WORK TO COMPLETE
The copy you print must match the listing exactly, with its pictures removed.

COLLECTED DATA

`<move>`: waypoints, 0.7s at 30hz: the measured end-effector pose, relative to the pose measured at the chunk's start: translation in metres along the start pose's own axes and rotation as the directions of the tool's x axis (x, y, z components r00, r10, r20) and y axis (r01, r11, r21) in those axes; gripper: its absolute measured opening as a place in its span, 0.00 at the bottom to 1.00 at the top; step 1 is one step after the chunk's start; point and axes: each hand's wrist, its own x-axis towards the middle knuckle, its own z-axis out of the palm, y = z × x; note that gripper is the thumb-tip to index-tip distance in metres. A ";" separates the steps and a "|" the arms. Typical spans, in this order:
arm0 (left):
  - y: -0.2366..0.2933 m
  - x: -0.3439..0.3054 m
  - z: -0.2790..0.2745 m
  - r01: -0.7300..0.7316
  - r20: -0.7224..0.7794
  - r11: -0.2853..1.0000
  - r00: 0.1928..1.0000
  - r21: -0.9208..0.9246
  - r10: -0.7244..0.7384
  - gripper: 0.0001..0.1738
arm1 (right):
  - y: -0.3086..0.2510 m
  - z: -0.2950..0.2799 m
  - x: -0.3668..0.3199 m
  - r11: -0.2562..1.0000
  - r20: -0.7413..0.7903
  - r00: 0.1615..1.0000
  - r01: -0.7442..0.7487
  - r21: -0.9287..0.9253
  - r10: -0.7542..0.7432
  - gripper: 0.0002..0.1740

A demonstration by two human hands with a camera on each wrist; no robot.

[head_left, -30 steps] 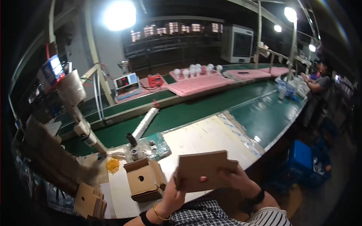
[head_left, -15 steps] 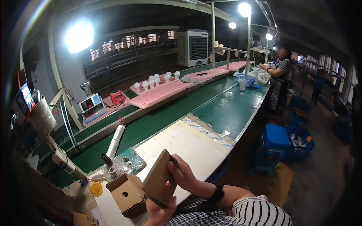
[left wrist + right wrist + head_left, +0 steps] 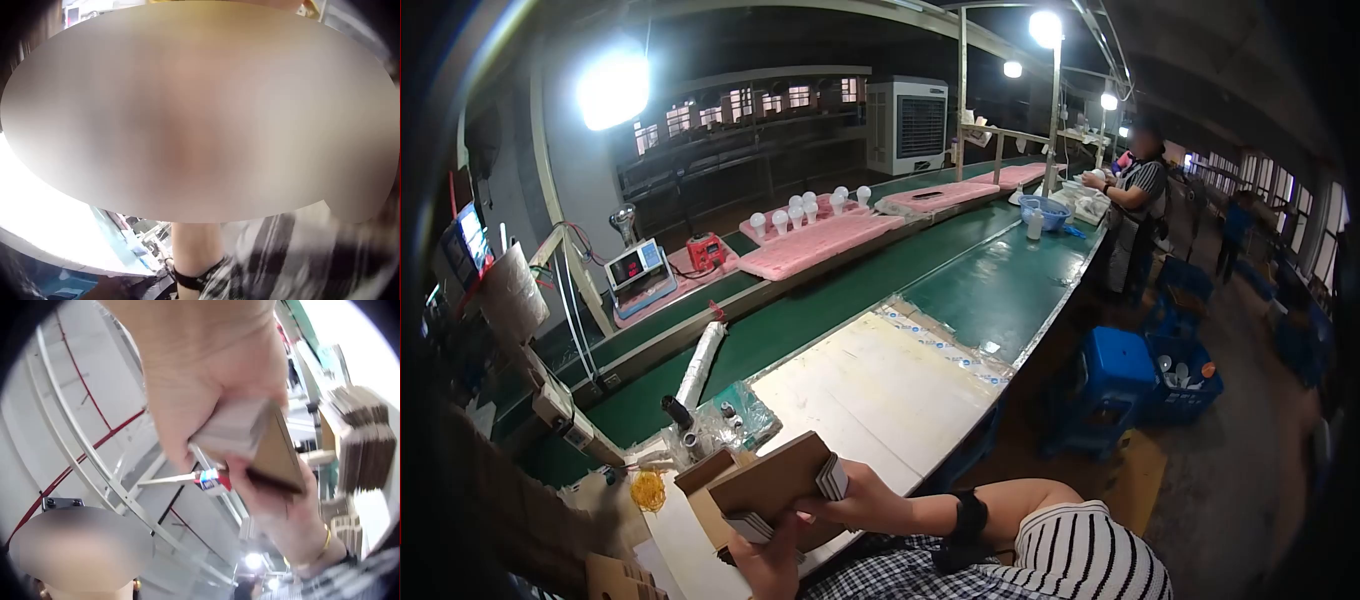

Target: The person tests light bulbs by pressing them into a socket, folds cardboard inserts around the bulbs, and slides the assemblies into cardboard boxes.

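Note:
Both hands hold a folded piece of brown cardboard [image 3: 772,482] low in the head view, above a stack of similar pieces. The right hand [image 3: 862,500] grips its right end, where pale folded flaps show. At the lower left end the left hand [image 3: 768,560] grips near another set of flaps. In the right wrist view the cardboard [image 3: 280,450] stands between the right hand [image 3: 212,381] and the left hand [image 3: 281,512], whose fingers pinch its lower side. The left wrist view is mostly blurred.
A cardboard stack [image 3: 700,490] lies behind the held piece, with yellow bands [image 3: 648,491] to its left. Wrapped metal parts [image 3: 725,420] sit beyond. Bulbs [image 3: 810,207] stand on pink foam [image 3: 820,245]. Blue stools [image 3: 1112,370] and a person [image 3: 1138,200] are at the right.
The cardboard has moved lower and left, turned from steeply tilted to flatter, and its end flaps now show folded. Both hands moved left with it, the right hand now at its right end.

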 end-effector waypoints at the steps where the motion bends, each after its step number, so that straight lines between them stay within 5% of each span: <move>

RESPONSE
`<move>`: waypoints, 0.7s at 30hz: the measured end-effector pose, relative to the pose measured at the chunk's start: translation in metres along the start pose's own axes and rotation as the directions of the tool's x axis (x, y, z components r00, r10, r20) and y axis (r01, r11, r21) in those axes; gripper: its absolute measured opening as a place in its span, 0.00 at the bottom to 1.00 at the top; step 1 is one step after the chunk's start; point and axes: each hand's wrist, its own x-axis towards the middle knuckle, its own z-axis out of the palm, y = z × x; note that gripper is the thumb-tip to index-tip distance in metres. A ";" separates the steps and a "|" the arms. Typical spans, in this order:
arm0 (left):
  - y: -0.2366..0.2933 m
  - x: -0.3439..0.3054 m
  - z: -0.2790..0.2745 m
  - r01: -0.7300..0.7316
  - r20: -0.7224..0.7794
  - r11: -0.2853..1.0000
  - r00: 0.1928..1.0000
  - r21: -0.9208..0.9246
  - r10: -0.7244..0.7384
  - gripper: 0.0001..0.1738
arm1 (right):
  - y: -0.3086..0.2510 m
  - z: -0.2950..0.2799 m
  - x: -0.3668..0.3199 m
  - r11: -0.2562..1.0000
  - r20: -0.7413..0.7903
  - r00: 0.1615..1.0000
  - r01: -0.7442..0.7487
  - r21: -0.9287..0.9253
  - r10: -0.7542..0.7432
  - gripper: 0.0002..0.1740

A demonstration by two human hands with a camera on each wrist; no robot.

[head_left, -30 steps] 
[head_left, -15 steps] 
[left wrist + right wrist + head_left, +0 steps] 

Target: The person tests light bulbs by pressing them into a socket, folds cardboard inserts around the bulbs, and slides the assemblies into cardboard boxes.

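Note:
Both hands hold a folded piece of brown cardboard [image 3: 772,482] low in the head view, above a stack of similar pieces. The right hand [image 3: 862,500] grips its right end, where pale folded flaps show. At the lower left end the left hand [image 3: 768,560] grips near another set of flaps. In the right wrist view the cardboard [image 3: 280,450] stands between the right hand [image 3: 212,381] and the left hand [image 3: 281,512], whose fingers pinch its lower side. The left wrist view is mostly blurred.
A cardboard stack [image 3: 700,490] lies behind the held piece, with yellow bands [image 3: 648,491] to its left. Wrapped metal parts [image 3: 725,420] sit beyond. Bulbs [image 3: 810,207] stand on pink foam [image 3: 820,245]. Blue stools [image 3: 1112,370] and a person [image 3: 1138,200] are at the right.
The cardboard has moved lower and left, turned from steeply tilted to flatter, and its end flaps now show folded. Both hands moved left with it, the right hand now at its right end.
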
 end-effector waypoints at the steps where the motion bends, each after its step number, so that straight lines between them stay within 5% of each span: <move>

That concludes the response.